The scene is set at Cape Canaveral: Atop the two-stage Falcon 9 rocket sits a dummy of the Dragon Spacecraft capsule that could one day taxi cargo and astronauts to and from the International Space Station. This will be the first launch of the the rocket, built by the privately-owned company SpaceX and funded in part by a $1.6 billion contract with NASA. The Falcon 9 should take off between 11 this morning and 3 in the afternoon (eastern daylight time), though the company has reserved a second launch window for tomorrow.
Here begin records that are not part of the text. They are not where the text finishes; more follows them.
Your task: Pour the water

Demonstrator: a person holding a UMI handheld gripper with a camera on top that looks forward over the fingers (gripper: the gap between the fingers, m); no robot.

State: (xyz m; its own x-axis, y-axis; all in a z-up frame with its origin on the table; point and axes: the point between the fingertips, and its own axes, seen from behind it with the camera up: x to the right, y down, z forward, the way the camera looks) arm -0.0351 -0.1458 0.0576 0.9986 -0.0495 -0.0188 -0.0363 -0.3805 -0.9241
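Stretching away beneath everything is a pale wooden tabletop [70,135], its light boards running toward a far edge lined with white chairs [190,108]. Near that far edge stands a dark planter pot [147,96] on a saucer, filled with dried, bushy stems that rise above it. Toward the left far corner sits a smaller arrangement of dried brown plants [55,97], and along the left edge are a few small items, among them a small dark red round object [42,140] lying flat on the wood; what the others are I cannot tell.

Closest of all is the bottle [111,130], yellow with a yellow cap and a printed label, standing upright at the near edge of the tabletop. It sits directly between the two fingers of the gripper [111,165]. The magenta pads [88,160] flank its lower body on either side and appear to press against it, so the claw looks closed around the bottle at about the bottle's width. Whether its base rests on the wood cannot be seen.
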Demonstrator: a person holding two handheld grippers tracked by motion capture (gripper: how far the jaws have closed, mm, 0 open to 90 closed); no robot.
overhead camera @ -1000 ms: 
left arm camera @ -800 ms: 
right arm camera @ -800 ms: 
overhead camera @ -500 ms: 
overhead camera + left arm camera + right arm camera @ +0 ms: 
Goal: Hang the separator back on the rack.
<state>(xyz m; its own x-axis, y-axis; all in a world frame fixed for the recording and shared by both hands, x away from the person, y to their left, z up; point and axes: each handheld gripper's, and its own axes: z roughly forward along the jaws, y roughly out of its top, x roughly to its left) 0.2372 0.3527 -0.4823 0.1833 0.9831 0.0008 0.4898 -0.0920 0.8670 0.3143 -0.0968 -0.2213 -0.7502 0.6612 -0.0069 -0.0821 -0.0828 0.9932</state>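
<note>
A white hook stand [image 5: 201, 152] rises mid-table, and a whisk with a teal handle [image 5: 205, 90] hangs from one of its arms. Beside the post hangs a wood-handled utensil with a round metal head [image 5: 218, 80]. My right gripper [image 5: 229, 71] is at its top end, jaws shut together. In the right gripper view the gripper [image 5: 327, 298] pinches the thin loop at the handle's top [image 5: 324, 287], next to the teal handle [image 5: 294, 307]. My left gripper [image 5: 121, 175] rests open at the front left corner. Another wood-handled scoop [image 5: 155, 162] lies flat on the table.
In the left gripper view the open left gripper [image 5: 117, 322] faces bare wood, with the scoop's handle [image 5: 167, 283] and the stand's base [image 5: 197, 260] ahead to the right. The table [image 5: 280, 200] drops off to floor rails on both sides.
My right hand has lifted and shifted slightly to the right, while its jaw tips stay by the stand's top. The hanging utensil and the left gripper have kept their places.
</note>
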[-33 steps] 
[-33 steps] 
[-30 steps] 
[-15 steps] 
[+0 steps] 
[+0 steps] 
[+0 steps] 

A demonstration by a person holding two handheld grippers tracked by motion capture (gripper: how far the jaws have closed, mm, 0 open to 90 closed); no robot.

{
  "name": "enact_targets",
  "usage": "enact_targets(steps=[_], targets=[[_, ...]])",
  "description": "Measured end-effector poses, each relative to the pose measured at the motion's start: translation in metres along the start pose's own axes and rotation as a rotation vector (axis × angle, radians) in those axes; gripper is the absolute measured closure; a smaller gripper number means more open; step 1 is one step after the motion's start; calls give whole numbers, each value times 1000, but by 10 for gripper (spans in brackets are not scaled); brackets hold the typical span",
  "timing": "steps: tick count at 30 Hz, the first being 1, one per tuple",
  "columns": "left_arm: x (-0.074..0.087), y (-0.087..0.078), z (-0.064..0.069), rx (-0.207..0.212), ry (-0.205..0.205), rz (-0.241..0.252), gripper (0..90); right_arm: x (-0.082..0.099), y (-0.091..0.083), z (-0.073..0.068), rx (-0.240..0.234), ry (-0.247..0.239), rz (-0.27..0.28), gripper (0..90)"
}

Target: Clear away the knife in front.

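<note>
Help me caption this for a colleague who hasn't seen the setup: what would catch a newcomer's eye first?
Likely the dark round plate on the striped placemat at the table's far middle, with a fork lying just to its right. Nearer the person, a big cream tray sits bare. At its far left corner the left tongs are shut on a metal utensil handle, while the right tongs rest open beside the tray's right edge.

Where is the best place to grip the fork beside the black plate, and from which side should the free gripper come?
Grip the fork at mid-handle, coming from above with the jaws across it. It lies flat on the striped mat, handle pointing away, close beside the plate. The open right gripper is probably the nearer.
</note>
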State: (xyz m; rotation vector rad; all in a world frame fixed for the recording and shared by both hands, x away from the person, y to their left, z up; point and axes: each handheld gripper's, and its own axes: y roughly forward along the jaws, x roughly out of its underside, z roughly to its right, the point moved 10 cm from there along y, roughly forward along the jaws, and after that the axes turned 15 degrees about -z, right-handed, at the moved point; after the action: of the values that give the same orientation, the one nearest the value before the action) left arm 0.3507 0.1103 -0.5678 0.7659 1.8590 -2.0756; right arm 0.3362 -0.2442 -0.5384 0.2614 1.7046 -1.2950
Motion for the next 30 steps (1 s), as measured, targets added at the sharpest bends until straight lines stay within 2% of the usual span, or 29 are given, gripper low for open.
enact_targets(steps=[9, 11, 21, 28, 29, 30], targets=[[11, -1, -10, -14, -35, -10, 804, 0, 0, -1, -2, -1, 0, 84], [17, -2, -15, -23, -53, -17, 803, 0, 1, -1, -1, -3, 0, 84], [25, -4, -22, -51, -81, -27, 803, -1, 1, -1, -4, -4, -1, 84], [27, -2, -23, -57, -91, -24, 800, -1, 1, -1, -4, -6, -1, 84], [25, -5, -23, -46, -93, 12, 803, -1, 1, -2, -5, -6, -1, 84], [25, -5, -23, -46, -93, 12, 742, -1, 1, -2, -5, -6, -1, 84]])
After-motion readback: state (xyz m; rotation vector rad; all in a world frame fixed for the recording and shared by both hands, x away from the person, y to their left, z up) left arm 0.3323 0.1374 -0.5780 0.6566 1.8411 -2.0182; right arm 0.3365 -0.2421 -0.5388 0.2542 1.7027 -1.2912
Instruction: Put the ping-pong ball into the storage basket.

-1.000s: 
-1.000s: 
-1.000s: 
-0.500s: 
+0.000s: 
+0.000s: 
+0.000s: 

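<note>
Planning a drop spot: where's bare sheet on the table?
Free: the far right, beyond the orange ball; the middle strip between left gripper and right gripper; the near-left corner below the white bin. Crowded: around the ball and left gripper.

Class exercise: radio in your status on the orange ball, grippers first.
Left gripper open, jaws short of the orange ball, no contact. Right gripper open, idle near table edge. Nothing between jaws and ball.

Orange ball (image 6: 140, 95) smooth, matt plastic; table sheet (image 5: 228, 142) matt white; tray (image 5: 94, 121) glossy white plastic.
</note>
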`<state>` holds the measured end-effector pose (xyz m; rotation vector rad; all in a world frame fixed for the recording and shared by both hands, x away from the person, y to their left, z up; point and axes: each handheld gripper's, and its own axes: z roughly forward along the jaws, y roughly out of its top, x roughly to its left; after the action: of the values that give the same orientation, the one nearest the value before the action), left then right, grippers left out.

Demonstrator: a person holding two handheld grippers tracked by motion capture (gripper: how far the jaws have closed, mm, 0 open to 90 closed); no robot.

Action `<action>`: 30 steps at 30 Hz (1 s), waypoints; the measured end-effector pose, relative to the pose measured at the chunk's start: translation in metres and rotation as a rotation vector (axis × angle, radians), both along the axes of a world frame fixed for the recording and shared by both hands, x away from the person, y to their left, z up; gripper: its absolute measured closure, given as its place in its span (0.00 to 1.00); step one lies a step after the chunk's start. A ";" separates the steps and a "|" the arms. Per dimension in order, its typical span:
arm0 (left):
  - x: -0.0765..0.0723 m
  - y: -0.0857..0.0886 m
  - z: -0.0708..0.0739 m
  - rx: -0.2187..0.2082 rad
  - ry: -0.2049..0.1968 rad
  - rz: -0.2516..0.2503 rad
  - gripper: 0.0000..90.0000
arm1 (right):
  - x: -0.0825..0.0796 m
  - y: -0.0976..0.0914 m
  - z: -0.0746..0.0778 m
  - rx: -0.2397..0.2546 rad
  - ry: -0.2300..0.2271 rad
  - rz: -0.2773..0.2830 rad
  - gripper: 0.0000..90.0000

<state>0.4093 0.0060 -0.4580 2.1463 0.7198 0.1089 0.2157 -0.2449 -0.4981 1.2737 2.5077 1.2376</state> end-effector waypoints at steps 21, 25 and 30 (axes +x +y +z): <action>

Currently, a live feed of the launch pad shows the rocket primed to go, but announces a launch delay of unknown duration.
SpaceX’s ultimate goals for this test, as described on the company’s website: “launch and separate from Falcon 9, orbit Earth, transmit telemetry, receive commands, demonstrate orbital maneuvering and thermal control, re-enter atmosphere, and recover Dragon spacecraft.” This is a pretty big wish list, since many first launches have failed, including several of SpaceX’s own early attempts with the Falcon 9’s predecessor, the smaller Falcon 1 rocket. So SpaceX company founder Elon Musk hedged his bets when asked what he expected from the Falcon 9’s debut launch.
Historically, the maiden flights of rockets have a notoriously high failure rate. Some two-thirds of the rockets introduced in the past 20 years have had an unsuccessful first outing. “A 100% success would be reaching orbit,” Mr Musk told reporters on the eve of the launch, “but I think given this is a test flight, even if we prove out just that the first stage works correctly – that will have been a good day. And it will be a great day if both stages work correctly.” [BBC]
The Dragon’s voyage to orbit will last about 10 minutes. If successful, the capsule, capable of carrying 13,000 pounds, will later provide supplies to the ISS and also carry satellites into orbit. SpaceX has kept human spaceflight in mind as they designed the capsule, but fitting it for humans (the company says seven passengers could fit inside) would require an estimated three years and a contract with the International Space Station. As reported by The Wall Street Journal, the company has developed this system at a fraction of the cost that big name competitors like Boeing and Lockheed Martin needed to design the current generation of rockets, and the indefatigable company hasn’t given in to early criticism from the likes of the U.S. Air Force.
“There are a lot of critics out there we wouldn’t convince under any circumstances,” Mr. Musk said in an interview earlier this year. “There is zero chance of [NASA] affording another Apollo program” and funding it with tax dollars, he said. “If we want to do great things on that scale again, it’s going to be for a much smaller budget.” One that relies on commercial entities providing and operating spacecraft at discounted prices. “The best thing that NASA can do is define the goal, but not define the path.” [Wall Street Journal]
Others at SpaceX echo Musk’s definition of success, noting that even if the ship fails to meet today’s goals that is could provide information to make later launch attempts.
“If the vehicle lifts off the pad, no matter what the outcome is, we’re going to learn something that’s going to make the second flight more likely and the third flight and the fourth flight,” added Ken Bowersox, a SpaceX vice president and former NASA astronaut.[Reuters]
If successful, next steps will include first an ISS fly-by and later a docking with the station.